How do you decide Chapter 7 vs Chapter 13 bankruptcy?
Two common options for personal bankruptcy filings are Chapter 7 and Chapter 13. Some key factors in deciding between them include:
Income – If your income is below the median for your state, you can likely file Chapter 7 bankruptcy. Above the median income, you may be subject to the means test for Chapter 13.
Assets – With more assets, Chapter 13 may allow you to keep them through the repayment plan, while Chapter 7 requires liquidating assets.
Debts – If your priority is eliminating unsecured debts like credit cards, Chapter 7 discharges more debt. Chapter 13 allows catching up on secured debts.
Foreclosure – Facing foreclosure may make Chapter 13 attractive to get time to catch up on mortgage payments.
Repossession – Chapter 13 halts repossessions and lets you catch up on car loans.
Credit score – Chapter 7 will have a greater negative impact on your credit score than Chapter 13.
Future assets – If you expect to receive inheritances, lawsuit proceeds, or bonuses, Chapter 7 lets you keep that money.

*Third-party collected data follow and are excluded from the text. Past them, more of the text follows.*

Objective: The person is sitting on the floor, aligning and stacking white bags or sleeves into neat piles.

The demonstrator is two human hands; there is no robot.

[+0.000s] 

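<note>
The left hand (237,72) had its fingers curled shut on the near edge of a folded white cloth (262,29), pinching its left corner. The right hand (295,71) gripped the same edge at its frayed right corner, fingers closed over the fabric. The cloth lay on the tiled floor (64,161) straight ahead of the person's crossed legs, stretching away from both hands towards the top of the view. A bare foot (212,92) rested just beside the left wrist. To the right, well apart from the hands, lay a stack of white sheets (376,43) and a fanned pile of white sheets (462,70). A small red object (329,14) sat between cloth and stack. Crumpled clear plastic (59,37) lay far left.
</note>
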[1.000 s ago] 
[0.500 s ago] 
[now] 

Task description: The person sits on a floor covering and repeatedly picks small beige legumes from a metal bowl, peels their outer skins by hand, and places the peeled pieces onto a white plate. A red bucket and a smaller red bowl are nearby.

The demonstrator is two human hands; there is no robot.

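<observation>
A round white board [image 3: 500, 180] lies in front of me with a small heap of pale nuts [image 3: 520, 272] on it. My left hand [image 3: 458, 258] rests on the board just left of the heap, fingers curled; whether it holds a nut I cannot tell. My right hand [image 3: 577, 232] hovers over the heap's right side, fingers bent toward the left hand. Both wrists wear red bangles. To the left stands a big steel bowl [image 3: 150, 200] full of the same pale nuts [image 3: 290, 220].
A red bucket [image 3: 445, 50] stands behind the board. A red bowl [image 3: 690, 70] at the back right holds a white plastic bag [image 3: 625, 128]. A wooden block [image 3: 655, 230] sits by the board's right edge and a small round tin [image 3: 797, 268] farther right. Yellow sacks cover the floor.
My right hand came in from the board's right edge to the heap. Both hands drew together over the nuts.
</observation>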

Overall, Chapter 7 offers quicker debt relief while Chapter 13 provides time to catch up on payments through a 3-5 year structured repayment plan. Weigh the long-term benefits versus short-term liquidation of assets. Consulting a bankruptcy attorney can help guide you in picking the best chapter.
Conclusion
Calculating bankruptcy involves detailed analysis of your income, assets, debts, and expenses. This provides information to assess whether you qualify and what chapter is optimal. While complex, the bankruptcy calculations give a clear picture of your financial situation. Key factors are your disposable income, median income compared to your state, liquidation value of assets, and types of dischargeable debts. Bankruptcy can provide a fresh start if the calculations indicate filing is a viable option. Being proactive in estimating the impact for your unique situation allows making an informed decision.